#### Assignment:
Below are entries; copy exactly the lines from the one with "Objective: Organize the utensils" through the one with "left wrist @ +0", both included, and leave out the rest.

Records provided below:

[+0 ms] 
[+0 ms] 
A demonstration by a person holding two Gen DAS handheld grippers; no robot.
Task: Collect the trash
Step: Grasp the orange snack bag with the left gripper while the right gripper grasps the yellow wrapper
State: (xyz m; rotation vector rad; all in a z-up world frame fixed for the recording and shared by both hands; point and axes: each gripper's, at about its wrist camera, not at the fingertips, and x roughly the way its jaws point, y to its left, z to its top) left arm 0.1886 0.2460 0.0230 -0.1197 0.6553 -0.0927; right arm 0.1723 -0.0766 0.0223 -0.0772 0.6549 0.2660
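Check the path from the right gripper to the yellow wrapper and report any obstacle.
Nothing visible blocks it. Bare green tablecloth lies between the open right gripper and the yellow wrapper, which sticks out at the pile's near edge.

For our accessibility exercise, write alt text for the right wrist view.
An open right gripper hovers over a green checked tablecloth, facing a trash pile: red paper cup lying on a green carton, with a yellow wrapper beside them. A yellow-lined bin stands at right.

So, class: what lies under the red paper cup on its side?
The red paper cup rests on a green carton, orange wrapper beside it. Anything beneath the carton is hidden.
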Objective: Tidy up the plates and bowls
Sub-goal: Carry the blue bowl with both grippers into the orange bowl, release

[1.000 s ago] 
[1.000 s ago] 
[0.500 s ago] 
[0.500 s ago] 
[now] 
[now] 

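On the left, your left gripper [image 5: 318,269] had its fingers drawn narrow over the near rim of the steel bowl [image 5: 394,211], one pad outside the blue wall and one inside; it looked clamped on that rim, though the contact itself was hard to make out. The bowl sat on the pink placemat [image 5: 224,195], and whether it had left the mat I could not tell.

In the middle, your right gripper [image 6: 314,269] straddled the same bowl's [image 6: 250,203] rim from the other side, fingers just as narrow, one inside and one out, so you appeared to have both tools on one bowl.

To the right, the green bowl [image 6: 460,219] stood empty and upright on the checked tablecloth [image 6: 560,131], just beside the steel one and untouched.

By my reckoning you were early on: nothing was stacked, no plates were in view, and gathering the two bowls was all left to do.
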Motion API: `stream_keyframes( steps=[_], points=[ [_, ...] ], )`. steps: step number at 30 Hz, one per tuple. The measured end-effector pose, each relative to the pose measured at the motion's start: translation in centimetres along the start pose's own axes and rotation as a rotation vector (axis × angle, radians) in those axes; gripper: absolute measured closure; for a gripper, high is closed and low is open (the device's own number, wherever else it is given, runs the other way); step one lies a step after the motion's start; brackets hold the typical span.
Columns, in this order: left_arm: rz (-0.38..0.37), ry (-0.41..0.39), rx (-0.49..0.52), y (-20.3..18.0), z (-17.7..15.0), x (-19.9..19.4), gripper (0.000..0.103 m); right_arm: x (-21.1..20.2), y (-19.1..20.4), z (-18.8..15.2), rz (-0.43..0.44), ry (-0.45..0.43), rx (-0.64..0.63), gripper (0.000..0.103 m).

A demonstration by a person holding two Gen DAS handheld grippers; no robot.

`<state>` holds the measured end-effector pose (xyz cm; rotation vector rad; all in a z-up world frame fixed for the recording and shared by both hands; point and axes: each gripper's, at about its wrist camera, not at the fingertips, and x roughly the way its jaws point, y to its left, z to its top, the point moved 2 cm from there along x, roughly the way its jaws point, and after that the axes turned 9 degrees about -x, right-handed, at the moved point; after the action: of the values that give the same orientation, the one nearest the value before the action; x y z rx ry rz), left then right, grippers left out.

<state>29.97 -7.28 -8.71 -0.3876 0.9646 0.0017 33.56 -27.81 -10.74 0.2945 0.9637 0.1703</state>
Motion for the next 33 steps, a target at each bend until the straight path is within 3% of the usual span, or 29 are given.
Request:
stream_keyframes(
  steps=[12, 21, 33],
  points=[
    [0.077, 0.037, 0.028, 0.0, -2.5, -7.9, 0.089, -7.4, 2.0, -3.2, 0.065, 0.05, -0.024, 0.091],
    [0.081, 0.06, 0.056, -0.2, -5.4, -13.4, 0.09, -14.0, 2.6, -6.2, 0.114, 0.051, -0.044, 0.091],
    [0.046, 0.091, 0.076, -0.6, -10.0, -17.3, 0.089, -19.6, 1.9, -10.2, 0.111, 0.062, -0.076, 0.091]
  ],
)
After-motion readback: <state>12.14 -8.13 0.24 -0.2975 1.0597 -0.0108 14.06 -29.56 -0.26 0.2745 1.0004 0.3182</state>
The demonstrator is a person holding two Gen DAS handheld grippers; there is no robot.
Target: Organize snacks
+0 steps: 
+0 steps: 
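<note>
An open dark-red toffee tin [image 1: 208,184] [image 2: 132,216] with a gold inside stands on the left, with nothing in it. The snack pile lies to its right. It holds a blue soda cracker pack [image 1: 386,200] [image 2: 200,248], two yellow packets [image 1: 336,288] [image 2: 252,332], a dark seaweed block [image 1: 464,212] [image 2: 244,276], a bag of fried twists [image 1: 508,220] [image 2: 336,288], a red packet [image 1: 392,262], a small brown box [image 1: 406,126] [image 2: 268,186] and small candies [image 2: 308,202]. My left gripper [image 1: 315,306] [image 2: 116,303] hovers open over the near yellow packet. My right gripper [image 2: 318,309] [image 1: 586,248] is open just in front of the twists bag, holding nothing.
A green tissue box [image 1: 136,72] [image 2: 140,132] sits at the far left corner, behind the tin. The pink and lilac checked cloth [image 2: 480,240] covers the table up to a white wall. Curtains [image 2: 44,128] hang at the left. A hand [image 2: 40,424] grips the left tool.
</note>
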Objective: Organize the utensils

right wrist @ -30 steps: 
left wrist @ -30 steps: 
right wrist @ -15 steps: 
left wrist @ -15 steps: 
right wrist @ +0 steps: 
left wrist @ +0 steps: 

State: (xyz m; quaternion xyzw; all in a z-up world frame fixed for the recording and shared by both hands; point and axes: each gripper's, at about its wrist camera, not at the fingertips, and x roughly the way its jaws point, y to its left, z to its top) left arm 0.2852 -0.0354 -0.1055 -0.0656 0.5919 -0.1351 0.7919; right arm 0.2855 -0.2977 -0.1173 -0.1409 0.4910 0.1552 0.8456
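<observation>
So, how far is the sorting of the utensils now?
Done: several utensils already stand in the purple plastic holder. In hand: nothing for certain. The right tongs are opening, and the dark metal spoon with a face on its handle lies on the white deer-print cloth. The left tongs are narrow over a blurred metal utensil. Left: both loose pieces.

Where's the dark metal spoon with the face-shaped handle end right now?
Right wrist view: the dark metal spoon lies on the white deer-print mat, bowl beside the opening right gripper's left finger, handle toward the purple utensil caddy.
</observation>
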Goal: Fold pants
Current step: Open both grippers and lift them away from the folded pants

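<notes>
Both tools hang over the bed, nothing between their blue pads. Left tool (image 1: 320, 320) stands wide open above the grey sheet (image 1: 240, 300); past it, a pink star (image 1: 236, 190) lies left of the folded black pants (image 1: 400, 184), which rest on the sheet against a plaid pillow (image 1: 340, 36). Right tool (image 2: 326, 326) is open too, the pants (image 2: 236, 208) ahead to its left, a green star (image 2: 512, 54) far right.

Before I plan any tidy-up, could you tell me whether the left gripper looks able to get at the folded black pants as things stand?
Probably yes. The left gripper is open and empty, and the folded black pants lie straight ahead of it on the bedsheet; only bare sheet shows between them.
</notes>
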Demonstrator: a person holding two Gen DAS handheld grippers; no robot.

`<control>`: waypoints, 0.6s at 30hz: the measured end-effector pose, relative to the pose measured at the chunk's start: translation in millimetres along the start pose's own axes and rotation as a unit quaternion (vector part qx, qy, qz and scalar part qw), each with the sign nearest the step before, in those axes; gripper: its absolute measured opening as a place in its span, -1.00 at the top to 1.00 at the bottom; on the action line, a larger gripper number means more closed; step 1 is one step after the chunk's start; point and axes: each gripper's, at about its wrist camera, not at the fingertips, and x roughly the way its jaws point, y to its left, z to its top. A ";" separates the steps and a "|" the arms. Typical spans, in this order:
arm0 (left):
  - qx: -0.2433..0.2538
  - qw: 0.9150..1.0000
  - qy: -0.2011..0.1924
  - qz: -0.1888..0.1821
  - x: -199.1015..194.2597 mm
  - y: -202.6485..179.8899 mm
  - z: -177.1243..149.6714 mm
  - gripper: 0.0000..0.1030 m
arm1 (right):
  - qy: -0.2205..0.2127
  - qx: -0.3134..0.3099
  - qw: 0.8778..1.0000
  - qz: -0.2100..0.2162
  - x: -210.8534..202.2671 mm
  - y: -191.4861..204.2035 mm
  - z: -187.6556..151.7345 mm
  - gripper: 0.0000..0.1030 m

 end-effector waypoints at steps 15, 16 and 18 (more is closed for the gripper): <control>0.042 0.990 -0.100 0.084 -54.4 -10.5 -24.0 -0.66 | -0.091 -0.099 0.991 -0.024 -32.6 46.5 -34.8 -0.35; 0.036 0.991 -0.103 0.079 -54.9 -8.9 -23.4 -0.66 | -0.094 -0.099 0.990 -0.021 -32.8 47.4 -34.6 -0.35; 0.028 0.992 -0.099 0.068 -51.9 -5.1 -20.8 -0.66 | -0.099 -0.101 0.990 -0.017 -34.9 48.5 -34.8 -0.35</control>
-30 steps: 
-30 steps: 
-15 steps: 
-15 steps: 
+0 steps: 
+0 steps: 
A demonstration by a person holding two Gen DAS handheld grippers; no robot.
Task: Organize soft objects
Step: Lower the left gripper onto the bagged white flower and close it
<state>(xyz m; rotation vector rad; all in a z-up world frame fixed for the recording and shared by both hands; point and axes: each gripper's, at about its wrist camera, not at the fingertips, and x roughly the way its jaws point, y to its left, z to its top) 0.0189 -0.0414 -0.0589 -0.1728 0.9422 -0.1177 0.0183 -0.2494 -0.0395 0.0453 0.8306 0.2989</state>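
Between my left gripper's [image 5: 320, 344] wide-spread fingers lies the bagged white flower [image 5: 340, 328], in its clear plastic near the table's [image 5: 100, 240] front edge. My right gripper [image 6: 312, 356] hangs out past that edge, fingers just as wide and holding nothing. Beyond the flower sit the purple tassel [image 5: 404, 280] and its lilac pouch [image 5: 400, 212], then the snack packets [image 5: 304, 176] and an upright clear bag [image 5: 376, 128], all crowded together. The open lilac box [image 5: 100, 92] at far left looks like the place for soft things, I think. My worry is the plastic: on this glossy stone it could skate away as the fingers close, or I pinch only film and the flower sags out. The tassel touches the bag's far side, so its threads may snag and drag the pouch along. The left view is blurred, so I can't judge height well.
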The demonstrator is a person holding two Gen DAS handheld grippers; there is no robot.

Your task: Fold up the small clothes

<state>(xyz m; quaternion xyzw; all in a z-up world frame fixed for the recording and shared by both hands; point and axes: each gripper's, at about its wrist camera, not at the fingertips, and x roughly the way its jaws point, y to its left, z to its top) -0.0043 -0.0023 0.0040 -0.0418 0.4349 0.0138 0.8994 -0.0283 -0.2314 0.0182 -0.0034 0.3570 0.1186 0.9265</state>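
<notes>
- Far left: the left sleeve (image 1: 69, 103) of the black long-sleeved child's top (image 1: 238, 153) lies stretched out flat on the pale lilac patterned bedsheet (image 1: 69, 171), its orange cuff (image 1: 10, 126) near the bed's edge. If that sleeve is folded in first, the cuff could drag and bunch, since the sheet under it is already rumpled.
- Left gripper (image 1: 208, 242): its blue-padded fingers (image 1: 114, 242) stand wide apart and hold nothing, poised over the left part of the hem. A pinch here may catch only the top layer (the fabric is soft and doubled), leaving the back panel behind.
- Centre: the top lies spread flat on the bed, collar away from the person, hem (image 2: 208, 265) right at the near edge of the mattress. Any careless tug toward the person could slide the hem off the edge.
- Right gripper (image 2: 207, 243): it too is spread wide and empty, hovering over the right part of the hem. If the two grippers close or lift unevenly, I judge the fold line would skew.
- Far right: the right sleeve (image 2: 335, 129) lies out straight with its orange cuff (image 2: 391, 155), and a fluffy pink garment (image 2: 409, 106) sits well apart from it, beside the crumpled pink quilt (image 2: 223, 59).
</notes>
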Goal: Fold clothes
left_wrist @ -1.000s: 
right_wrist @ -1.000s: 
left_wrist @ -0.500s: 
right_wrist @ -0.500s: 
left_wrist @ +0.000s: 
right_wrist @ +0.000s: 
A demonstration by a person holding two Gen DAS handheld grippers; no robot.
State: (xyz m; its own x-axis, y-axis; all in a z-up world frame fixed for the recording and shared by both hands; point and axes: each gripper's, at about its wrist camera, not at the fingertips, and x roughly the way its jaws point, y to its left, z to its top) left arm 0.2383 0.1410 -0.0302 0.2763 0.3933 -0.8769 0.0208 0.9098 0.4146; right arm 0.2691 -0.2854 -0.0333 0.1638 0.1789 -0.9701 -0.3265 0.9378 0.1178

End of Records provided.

#### Solved problem:
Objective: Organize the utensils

right wrist @ -30 steps: 
left wrist @ -30 steps: 
right wrist @ -15 steps: 
left wrist @ -15 steps: 
right wrist @ +0 steps: 
left wrist @ +0 steps: 

Nothing else is required to complete the exercise.